Menulis Cerita Rakyat Itu, Gampang tapi Sulit

Buku kumpulan cerita rakyat dari Berau ‘Meriam Pijitan dan Meriam Sumbing’ yang disusun Saprudin Ithur (Foto: niaga.asiaHamdani)

SAMARINDA.NIAGA.ASIA — Di Kalimantan Timur itu banyak sekali cerita rakyat yang tumbuh dan berkembang di masyarakat sebagai tutur lisan dari tiga pilar budaya Kaltim yakni pesisir, keraton dan pedalaman.

Sebagai misal, di masyarakat ada cerita rakyat ‘Lubang Undan‘ dari masyarakat Dayak, ‘Legenda Putri Petung‘ dari pilar budaya keraton Kerajaan Sadurengas Paser, dan dari masyarakat pesisir ‘Legenda Gunung Lipan‘ dan ‘Lamin Talungsur‘ dari Berau.

Cerita-cerita yang disebut itu berasal dari tuturan turun temurun yang sumber pembuat cerita awalnya tidak diketahui, anonim. Sehingga ada penulis yang mengklaim sebagai karyanya. Padahal si penulis tersebut hanya menyadur dan penyusun dari tutur lisan yang ada.

Seharusnya si penulis mencantumkan bahwa cerita rakyat yang dibuatnya sebagai saduran atau bersumber dari tutur lisan asal daerah cerita itu.

Penulis cerita rakyat memang terbilang sedikit, padahal materi cerita rakyat dari tutur lisan yang berupa legenda, hikayat, mythe atau dongeng di daerah ini cukup banyak.

Disadari memang, penulis cerita rakyat itu gampang, tapi sulit. Gampang, karena banyak materi yang tersedia. Sulitnya adalah kemampuan si penulis dalam mengolah cerita rakyat dari tutur lisan menjadi tulisan. Terutama dalam literasi menulis cerita rakyat.

Dalam teknik menulis cerita rakyat ada beberapa kemampuan dasar yang harus dimiliki si penulis, yakni:

• Kemampuan berbahasa Indonesia yang baik dan benar dalam tulisan. Kalau menggunakan bahasa daerah si penulis harus menguasai penempatan tanda baca dalam tulisannya.
Di samping itu si penulis memiliki kekayaan kosa kata, sehingga kalimat dalam tulisan tidak monoton;
• Mempunyai pengetahuan budaya asal tutur lisan yang akan ditulisnya;
• Sebelum proses penulisan, si penulis harus menggali sumber tutur lisan itu dari para sumber yang terdiri dari para tokoh adat setempat, secara lisan maupun kepustakaan;
• Manakala tidak menemukan bahan tertulis, si penulis harus merekam dari narasumber secara langsung;
• Menggunakan bahasa tulisan yang sederhana dan dapat dimengerti segala lapisan masyarakat.
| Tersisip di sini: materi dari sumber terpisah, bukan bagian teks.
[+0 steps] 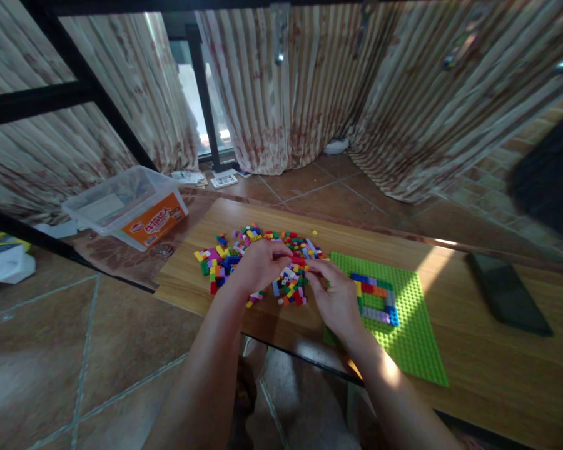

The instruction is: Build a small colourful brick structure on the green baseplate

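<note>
Left hand (261,265) pinches a red brick (298,259), long axis sideways toward right hand (334,297), whose grip I cannot tell

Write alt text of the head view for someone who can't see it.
A person's bare left hand and right hand nearly meet over a heap of small multicoloured plastic bricks on a brown wooden table. Right of it, a green studded baseplate bears a hollow rectangle of coloured bricks; a dark rectangular phone lies farther right.
</note>
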Motion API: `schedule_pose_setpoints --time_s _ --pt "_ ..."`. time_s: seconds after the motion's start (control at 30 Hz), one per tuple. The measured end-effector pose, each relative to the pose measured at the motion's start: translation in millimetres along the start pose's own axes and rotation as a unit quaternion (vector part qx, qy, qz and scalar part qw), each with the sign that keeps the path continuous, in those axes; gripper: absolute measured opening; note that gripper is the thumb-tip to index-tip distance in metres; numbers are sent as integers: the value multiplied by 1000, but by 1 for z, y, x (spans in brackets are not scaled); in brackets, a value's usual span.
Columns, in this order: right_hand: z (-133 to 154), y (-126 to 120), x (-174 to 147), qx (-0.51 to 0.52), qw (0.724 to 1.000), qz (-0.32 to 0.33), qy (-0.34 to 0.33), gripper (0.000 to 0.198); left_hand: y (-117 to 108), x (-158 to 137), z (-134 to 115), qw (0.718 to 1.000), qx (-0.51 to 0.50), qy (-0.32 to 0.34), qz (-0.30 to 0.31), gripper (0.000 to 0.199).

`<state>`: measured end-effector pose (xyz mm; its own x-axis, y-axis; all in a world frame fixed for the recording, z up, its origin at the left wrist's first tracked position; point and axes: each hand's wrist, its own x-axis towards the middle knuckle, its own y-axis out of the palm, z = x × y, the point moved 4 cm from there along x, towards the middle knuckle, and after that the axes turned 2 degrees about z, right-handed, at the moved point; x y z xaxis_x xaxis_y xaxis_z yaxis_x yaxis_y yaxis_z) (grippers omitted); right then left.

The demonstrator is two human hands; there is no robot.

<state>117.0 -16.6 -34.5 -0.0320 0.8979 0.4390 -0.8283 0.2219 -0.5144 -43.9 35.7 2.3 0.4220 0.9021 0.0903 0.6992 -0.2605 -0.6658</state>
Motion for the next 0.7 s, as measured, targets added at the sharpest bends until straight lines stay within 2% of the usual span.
schedule_pose_setpoints --time_s 0.33,0.5,0.7 --pt "-3 -8 2 -20 999 -27 0 20 -1 0 1 999 34 -2 -17 21" --pt "-7 -11 2 -31 999 -30 14 19 0 1 6 996 78 -28 -29 24" --pt "-12 -9 3 -121 993 -5 4 24 2 2 8 991 117 -48 -37 31"
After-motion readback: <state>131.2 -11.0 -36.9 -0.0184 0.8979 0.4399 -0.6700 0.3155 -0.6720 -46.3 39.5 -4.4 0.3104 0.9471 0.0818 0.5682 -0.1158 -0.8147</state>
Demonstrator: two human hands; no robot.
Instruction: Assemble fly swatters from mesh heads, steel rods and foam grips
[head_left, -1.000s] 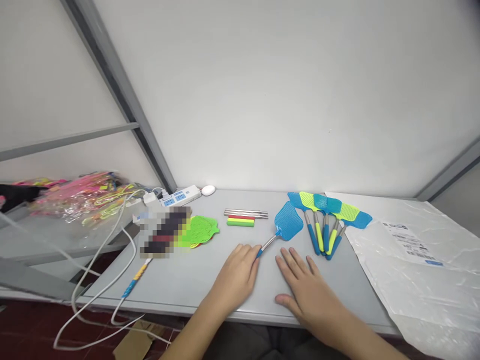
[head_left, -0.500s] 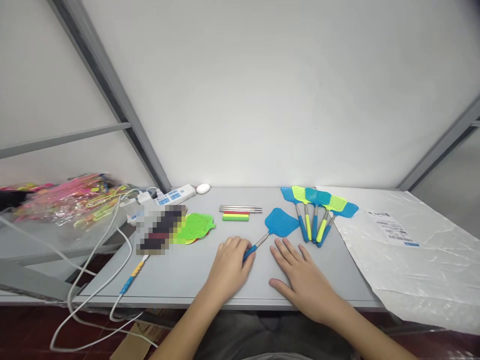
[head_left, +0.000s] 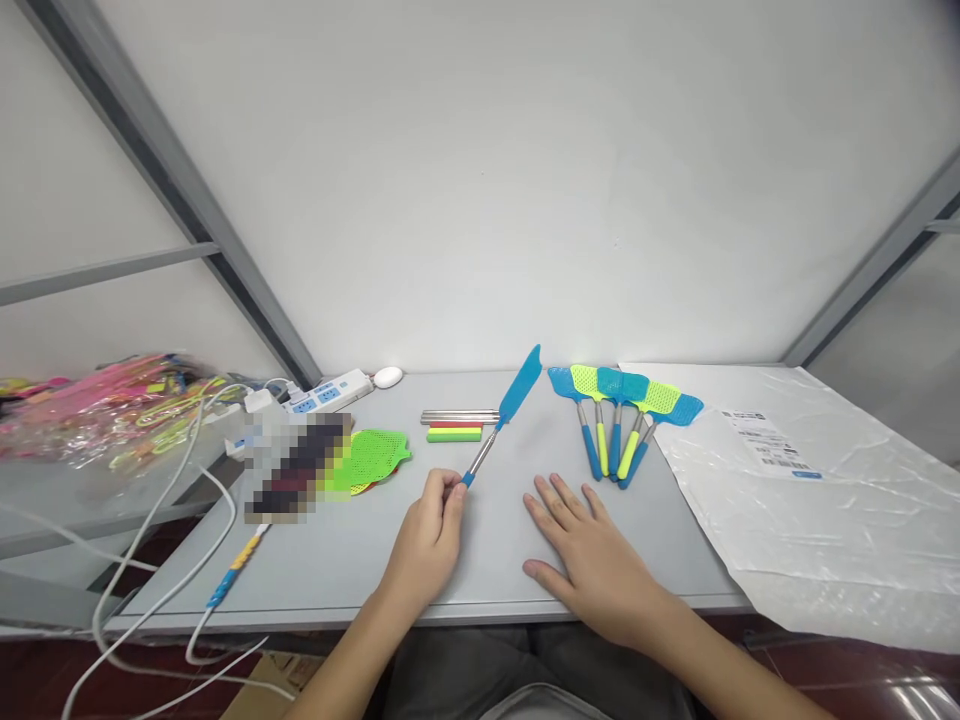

Mengingat pangsa cerita rakyat sebagian besar anak usia TK dan SD. Alur cerita dibuat ringkas dan padat;
• Menghindari bahasa tulisan yang melanggar norma agama dan SARA, kekerasan dan pornografi;
• Harus mencantumkan sumber cerita rakyat itu;
• Si penulis tidak boleh menuliskan cerita rakyat sebagai karyanya. Si penulis hanya berperan sebagai pengolahan ulang bahan cerita dan dicantumkan dirinya hanya sebagai penyusun.

Tidak kalah pentingnya dalam proses penulisan cerita rakyat ini adalah bakat, kekayaan bathin dan kekayaan literasi serta proses latihan yang intensif.